Any ideas or input would be appreciated.


----------



## CaraBou (Sep 21, 2017)

That link didn't work for me; try to directly upload pics.


----------



## Claudsoap (Sep 22, 2017)

I can't seem to upload it any other way. Hmmm, let me work on it.


----------



## DeeAnna (Sep 22, 2017)

To post a picture by uploading it to SMF, scroll down to the bottom of this thread to the "Quick reply" section. Write a message as usual.

Now, look for the button below your message that says "Manage attachments" and click on it. A small window will appear. Click the first "Browse" button and find the picture you want to upload. If you have a second picture to upload, repeat the process by clicking the second "Browse" button, etc.

Don't make your picture files too large, or the upload won't work.

Now ... very important and easy to forget ... be sure to click the "Upload" button in the lower right part of the small window to actually transfer the pictures to SMF. You're done!


----------



## Kamahido (Sep 22, 2017)

What is the liquid soap's temperature when pouring?


----------



## DeeAnna (Sep 22, 2017)

I think it would be a good idea to give a recipe and method -- you are asking us to play a guessing game with no concrete information.

For the record, I have never had a capped jar of anything -- lotion, soap, whatever -- loosen by itself. That's not to cast doubt on your problem -- I accept that you're having this trouble. But without any context, I can't give any kind of reasonable advice to help you with your problem.


----------



## BrewerGeorge (Sep 22, 2017)

Do you live at 112 Ocean Ave, by chance?


----------



## Susie (Sep 22, 2017)

BrewerGeorge said:


> Do you live at 112 Ocean Ave, by chance?



LOL

OP- No, it has never happened to me, either.


----------



## DeeAnna (Sep 22, 2017)

Okay, BG, I had to google that one; I'm not a film buff. 
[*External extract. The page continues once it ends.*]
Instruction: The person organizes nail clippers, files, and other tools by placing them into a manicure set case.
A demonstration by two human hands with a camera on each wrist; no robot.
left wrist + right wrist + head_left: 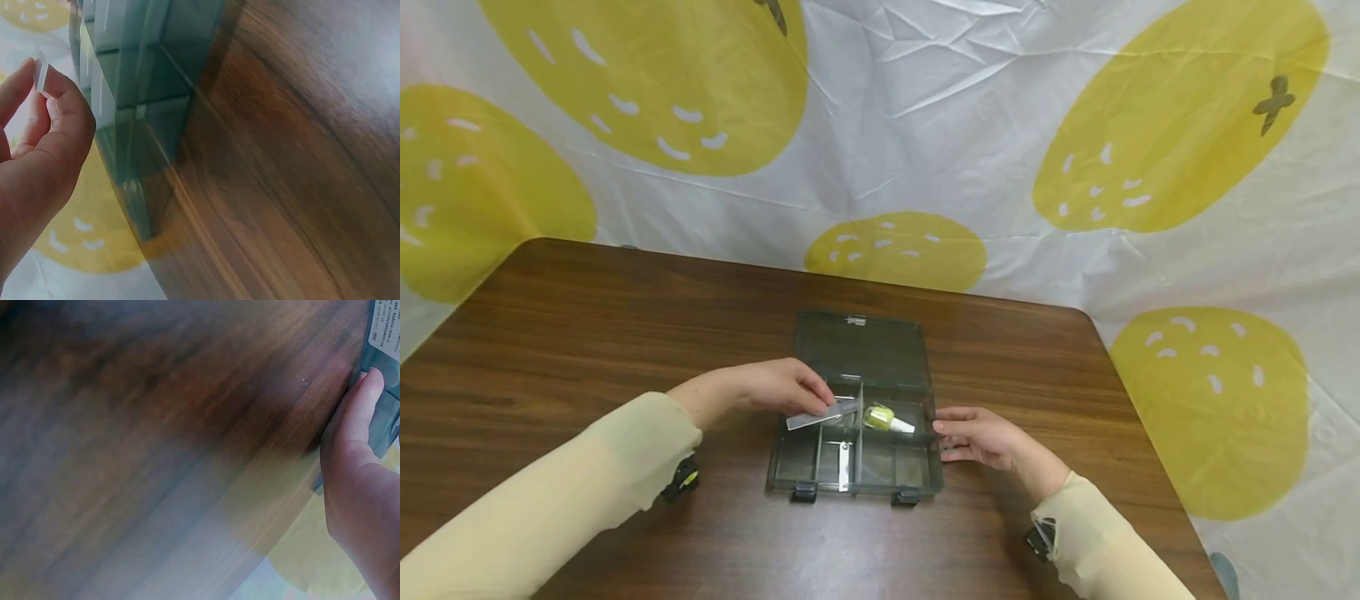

Amityville Horror! Really???? <cue spooky music>


----------



## Dana89 (Sep 22, 2017)

Susie said:


> LOL
> 
> OP- No, it has never happened to me, either.[/QUO
> 
> ...


----------



## Susie (Sep 23, 2017)

Dana89 said:


> Susie said:
> 
> 
> > LOL
> ...


----------



## Claudsoap (Sep 24, 2017)

Thanks guys for your replies.  Ive contacted the seller of my pumps for further investigation.  Ill let you know what they say.  Its seriously the weirdest thing!


----------



## Dana89 (Sep 25, 2017)

yOU have to watch THE SILENCE OF THE LAMBS!!!!!!!!!!!!!!!!!!!!!!!!!!!!!!!!!!!  Technilly it's a triller,   a smart  but good enough to be a Horror, just good enough to be a horrow.


----------